#### What to do:
Among the records below, find the line that has "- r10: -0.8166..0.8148"; from there, give the lines again exactly, and stop after the line that has "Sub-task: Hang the".

● ● ●

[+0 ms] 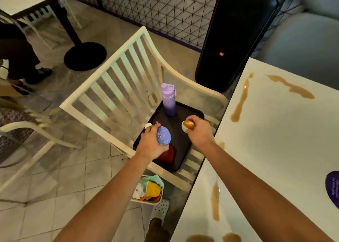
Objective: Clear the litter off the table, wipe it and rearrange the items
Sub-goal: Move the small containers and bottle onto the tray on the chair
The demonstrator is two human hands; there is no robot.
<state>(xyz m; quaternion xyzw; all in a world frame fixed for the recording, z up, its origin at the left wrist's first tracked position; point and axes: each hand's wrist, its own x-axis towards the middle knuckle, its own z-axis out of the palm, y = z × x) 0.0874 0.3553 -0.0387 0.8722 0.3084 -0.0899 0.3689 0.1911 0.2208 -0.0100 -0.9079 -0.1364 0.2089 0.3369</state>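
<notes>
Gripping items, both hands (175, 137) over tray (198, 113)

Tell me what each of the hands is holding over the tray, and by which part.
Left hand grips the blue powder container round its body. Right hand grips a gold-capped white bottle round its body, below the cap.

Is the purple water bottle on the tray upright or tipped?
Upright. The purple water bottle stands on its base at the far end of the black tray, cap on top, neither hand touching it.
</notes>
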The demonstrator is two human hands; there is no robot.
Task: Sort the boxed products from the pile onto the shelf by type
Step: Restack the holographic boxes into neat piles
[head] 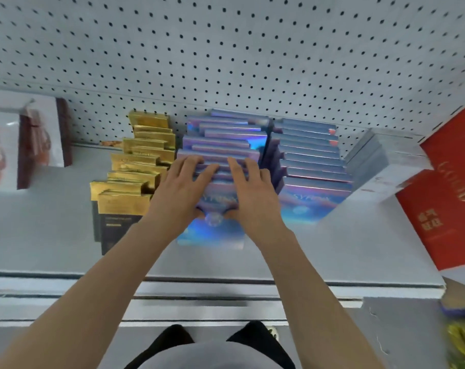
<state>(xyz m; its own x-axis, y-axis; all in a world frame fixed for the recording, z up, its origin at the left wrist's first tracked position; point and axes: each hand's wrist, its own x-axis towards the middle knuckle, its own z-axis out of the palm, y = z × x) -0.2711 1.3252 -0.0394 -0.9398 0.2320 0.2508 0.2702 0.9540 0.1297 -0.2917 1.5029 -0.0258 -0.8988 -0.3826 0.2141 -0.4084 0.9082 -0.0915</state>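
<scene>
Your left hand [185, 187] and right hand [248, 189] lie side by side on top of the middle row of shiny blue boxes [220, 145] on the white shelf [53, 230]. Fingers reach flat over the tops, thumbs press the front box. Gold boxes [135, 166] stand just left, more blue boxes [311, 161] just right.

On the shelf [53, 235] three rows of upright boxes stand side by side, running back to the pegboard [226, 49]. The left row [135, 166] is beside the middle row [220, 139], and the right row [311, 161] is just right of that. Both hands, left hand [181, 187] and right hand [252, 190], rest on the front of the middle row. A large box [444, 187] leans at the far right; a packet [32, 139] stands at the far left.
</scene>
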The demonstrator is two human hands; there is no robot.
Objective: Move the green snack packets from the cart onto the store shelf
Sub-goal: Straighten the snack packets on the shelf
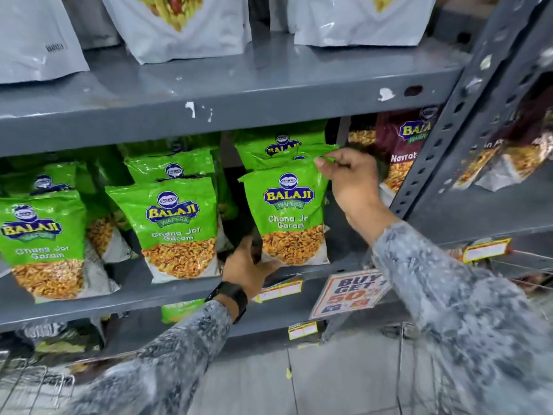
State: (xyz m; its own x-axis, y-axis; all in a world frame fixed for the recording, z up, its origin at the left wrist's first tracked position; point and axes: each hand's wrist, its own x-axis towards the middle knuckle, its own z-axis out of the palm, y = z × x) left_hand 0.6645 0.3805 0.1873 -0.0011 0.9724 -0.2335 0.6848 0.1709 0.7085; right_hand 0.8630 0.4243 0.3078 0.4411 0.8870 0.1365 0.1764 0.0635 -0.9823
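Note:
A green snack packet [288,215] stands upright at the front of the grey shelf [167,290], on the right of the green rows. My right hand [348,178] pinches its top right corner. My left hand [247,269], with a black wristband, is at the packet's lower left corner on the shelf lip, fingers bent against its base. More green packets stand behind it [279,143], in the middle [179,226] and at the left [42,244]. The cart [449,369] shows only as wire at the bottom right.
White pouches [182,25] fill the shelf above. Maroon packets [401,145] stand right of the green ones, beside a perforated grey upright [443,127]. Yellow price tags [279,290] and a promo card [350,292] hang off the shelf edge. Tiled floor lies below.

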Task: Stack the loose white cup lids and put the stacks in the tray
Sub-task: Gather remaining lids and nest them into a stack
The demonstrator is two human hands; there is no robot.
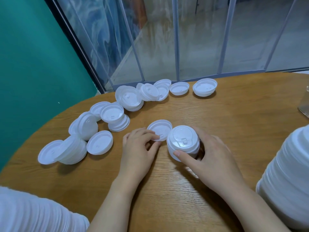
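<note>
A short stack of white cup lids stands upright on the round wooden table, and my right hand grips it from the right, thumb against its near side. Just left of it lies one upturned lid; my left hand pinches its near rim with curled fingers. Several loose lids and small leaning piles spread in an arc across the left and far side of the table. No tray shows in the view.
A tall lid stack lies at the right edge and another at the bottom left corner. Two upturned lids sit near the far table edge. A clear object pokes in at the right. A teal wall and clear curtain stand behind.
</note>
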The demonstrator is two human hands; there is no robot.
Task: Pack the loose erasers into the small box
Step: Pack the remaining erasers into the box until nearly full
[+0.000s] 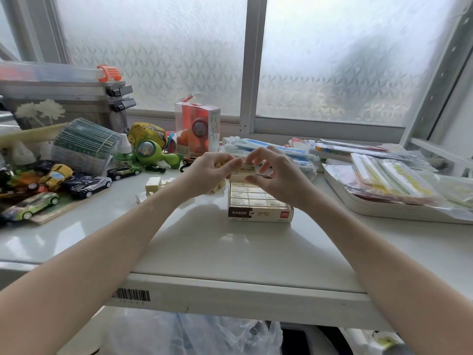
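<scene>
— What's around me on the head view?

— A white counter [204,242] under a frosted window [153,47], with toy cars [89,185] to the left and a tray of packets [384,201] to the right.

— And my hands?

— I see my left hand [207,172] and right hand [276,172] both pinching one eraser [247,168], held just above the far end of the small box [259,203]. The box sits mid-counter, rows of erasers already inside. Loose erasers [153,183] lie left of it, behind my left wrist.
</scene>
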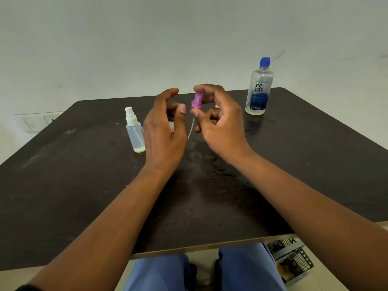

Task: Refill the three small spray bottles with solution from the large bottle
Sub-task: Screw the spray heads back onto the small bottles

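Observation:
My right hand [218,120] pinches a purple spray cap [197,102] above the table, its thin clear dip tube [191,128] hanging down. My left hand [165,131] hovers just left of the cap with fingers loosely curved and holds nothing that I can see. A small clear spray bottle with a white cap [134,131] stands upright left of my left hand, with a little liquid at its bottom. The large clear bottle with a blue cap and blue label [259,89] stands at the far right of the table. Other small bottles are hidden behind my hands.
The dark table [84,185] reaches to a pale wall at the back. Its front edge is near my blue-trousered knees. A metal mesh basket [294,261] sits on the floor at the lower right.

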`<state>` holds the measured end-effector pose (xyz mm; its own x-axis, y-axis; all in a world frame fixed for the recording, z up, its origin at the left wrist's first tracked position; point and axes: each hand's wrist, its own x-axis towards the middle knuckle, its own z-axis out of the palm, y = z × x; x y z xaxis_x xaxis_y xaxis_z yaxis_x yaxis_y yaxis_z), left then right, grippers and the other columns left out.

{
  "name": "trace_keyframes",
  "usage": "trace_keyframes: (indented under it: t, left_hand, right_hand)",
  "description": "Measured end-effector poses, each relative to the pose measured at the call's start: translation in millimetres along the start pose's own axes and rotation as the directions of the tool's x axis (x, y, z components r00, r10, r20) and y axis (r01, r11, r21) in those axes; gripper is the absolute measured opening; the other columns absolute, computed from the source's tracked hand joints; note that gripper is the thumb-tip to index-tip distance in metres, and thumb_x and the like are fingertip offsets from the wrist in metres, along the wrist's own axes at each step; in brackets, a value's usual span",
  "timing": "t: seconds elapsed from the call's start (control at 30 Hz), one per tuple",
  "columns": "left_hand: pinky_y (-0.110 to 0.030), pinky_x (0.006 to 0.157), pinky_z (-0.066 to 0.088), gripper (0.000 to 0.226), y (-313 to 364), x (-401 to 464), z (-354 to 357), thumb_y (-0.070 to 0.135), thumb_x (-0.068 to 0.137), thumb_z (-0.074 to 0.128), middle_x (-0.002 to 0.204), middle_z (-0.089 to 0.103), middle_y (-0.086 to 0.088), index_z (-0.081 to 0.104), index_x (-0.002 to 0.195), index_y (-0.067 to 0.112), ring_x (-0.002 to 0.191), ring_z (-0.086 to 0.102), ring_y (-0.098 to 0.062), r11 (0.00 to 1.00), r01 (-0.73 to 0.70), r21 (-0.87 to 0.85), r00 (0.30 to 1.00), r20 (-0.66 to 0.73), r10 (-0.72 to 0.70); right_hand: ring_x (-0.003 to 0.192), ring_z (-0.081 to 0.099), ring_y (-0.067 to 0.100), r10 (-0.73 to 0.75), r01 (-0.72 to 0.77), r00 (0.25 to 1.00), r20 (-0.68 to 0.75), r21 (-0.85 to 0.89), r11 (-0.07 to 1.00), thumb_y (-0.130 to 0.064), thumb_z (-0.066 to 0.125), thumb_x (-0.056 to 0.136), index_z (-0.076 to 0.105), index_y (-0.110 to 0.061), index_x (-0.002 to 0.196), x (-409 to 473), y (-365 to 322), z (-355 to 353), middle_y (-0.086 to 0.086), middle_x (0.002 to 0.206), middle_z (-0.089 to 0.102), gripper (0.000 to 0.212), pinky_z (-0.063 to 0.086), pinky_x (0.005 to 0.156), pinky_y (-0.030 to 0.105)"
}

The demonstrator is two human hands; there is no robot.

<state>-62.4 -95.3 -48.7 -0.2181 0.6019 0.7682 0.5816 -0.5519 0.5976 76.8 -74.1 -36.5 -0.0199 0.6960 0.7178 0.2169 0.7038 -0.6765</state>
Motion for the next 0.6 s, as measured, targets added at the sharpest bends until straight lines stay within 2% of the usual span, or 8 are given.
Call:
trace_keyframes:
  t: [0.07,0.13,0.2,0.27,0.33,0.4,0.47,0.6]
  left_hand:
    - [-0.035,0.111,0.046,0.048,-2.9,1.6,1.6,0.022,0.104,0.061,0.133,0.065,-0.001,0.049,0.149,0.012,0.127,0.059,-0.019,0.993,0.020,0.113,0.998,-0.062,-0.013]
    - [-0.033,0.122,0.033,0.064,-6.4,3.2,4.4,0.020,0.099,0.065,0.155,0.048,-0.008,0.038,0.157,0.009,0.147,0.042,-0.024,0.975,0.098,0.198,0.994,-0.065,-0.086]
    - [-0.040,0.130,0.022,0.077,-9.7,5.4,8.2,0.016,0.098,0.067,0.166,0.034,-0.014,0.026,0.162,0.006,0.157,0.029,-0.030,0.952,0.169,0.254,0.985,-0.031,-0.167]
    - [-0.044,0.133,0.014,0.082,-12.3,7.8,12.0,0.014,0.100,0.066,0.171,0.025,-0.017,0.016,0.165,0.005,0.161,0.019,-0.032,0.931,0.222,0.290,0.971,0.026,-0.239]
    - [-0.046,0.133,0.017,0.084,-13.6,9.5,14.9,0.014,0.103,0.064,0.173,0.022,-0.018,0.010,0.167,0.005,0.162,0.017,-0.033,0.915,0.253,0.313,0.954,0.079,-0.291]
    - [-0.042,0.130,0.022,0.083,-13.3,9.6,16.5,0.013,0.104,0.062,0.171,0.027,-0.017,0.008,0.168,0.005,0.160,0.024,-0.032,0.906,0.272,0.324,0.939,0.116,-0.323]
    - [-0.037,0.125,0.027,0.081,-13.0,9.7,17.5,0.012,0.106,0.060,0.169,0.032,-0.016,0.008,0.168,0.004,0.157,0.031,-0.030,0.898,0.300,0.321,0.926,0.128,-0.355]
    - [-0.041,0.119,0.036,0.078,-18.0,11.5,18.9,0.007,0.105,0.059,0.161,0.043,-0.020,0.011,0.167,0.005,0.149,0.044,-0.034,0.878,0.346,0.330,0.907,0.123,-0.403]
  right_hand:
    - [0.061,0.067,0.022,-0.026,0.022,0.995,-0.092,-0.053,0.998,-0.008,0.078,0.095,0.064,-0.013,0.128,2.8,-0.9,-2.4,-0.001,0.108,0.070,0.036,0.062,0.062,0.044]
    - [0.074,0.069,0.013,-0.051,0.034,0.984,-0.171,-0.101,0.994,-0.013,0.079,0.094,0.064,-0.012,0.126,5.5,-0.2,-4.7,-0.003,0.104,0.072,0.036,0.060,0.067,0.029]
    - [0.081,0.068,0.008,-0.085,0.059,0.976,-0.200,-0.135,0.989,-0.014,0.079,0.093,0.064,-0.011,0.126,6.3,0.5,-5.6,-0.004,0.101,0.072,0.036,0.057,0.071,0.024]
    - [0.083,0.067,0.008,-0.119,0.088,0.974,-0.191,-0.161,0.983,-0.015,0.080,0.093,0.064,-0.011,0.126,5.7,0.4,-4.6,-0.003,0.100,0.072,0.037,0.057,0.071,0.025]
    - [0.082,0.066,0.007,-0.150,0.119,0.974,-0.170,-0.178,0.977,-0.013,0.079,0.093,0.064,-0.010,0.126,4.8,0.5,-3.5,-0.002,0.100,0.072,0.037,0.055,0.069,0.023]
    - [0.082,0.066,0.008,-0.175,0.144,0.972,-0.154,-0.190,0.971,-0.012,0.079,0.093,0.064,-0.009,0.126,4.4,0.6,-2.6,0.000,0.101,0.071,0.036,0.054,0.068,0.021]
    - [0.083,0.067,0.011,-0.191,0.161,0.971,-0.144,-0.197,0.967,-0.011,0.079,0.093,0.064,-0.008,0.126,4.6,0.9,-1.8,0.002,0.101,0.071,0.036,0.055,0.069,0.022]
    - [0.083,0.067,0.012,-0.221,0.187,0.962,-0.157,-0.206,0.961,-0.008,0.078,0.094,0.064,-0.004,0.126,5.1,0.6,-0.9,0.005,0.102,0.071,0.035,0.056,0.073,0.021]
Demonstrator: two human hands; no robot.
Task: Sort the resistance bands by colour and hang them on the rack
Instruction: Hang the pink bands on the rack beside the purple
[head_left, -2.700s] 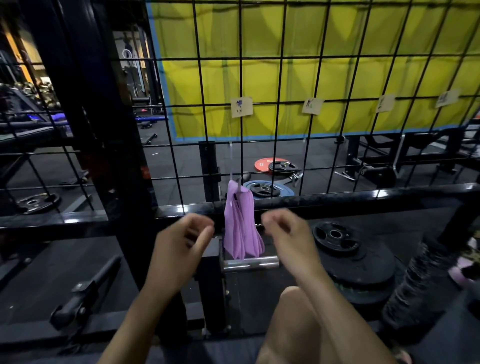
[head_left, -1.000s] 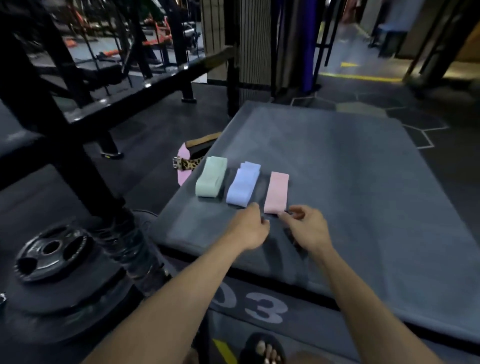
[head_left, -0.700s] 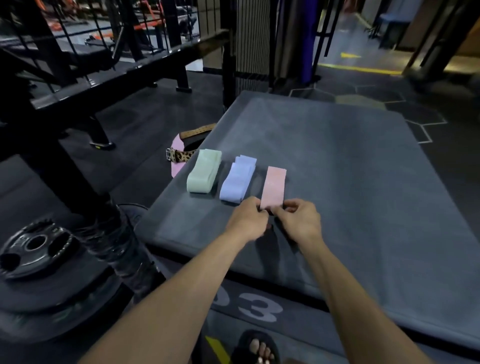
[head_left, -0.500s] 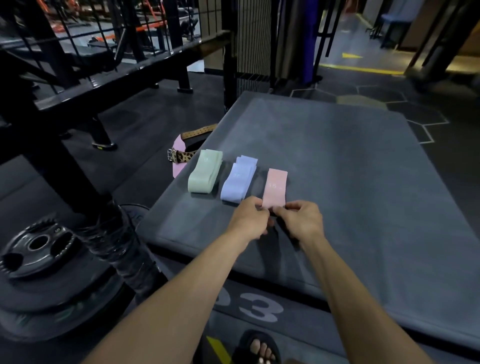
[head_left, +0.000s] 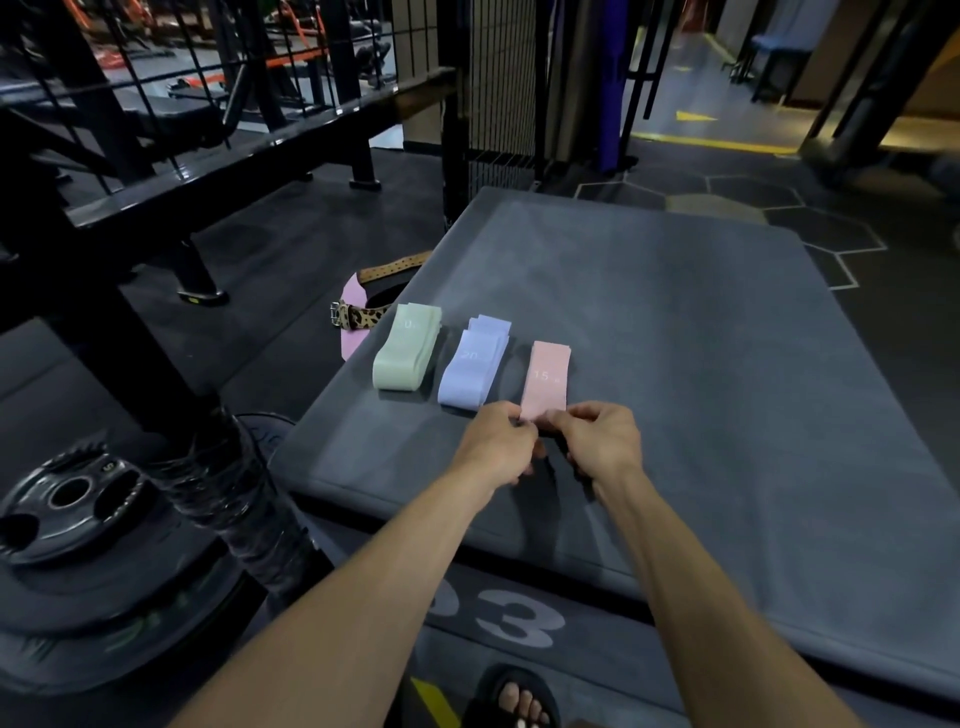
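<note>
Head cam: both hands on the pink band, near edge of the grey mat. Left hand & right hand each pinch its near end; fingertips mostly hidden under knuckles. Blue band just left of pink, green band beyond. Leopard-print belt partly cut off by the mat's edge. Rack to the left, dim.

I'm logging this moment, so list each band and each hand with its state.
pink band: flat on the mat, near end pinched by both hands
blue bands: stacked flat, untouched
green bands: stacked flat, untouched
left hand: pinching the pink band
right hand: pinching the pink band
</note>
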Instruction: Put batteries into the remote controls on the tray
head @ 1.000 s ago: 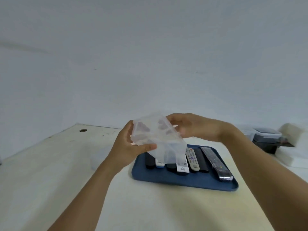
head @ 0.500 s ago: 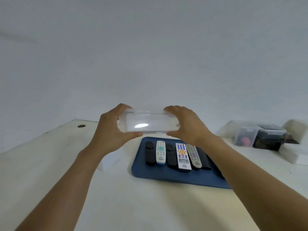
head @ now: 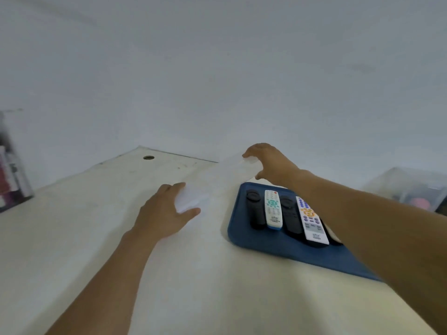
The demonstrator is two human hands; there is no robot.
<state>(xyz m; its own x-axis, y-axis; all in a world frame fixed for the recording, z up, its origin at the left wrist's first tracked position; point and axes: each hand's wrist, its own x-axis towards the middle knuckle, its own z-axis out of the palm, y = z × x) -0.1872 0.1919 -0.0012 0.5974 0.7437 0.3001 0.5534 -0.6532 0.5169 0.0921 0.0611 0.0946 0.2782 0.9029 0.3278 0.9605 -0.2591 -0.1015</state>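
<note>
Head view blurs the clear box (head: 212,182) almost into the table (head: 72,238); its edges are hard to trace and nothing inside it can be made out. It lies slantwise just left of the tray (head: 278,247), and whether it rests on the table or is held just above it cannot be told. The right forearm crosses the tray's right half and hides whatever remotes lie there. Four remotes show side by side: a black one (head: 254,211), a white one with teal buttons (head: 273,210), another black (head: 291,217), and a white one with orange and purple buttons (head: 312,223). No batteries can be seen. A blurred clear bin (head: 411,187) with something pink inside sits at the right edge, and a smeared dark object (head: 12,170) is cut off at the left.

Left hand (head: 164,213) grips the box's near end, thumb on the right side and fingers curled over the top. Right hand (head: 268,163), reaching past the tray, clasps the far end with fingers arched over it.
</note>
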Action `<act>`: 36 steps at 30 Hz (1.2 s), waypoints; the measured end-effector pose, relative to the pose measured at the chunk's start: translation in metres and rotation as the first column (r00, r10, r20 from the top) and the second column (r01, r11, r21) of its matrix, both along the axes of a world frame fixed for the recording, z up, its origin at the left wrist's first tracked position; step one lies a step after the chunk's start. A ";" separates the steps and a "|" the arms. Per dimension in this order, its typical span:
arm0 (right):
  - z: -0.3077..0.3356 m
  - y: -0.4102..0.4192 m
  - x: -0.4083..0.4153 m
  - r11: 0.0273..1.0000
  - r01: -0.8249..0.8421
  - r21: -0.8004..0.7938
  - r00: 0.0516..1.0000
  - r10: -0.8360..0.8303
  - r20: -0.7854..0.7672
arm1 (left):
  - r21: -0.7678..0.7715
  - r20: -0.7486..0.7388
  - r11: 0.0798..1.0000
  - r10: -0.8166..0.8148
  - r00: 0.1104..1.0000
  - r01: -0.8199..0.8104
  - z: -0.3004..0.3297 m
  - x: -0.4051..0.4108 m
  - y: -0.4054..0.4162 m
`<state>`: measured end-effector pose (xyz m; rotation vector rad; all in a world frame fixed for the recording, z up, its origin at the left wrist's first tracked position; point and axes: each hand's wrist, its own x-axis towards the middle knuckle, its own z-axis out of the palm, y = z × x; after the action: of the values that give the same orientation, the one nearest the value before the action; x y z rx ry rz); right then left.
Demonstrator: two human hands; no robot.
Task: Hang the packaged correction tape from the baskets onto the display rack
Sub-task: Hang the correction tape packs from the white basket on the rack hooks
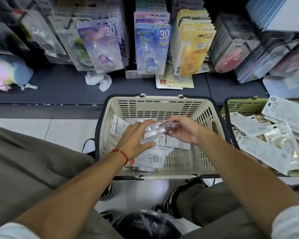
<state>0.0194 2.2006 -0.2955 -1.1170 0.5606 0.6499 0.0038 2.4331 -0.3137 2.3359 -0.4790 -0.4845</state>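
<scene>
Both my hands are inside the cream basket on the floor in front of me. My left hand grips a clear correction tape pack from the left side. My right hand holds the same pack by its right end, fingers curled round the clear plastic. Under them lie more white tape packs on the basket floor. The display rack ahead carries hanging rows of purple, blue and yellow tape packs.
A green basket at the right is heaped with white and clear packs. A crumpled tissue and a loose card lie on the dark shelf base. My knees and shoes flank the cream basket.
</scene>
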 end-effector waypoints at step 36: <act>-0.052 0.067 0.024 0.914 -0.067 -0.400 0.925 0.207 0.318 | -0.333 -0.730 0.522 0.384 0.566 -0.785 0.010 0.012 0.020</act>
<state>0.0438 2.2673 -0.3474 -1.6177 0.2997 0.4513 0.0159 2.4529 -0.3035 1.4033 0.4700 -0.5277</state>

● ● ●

#### Completed task:
  - r10: -0.8166..0.8148
  - r00: 0.1104..1.0000
  - r01: -0.8199..0.8104
  - z: -0.3004..0.3297 m
  - x: -0.4051..0.4108 m
  - y: -0.4054..0.4162 m
`<state>`: measured end-effector pose (xyz m; rotation vector rad; all in a world frame fixed for the recording, z up, its origin at the left wrist's first tracked position; point and axes: each hand's wrist, its own x-axis towards the middle knuckle, its own z-axis out of the palm, y = z × x; after the action: of the values that give the same orientation, the one nearest the value before the action; x y z rx ry rz); right then left.
Demonstrator: two human hands; no robot.
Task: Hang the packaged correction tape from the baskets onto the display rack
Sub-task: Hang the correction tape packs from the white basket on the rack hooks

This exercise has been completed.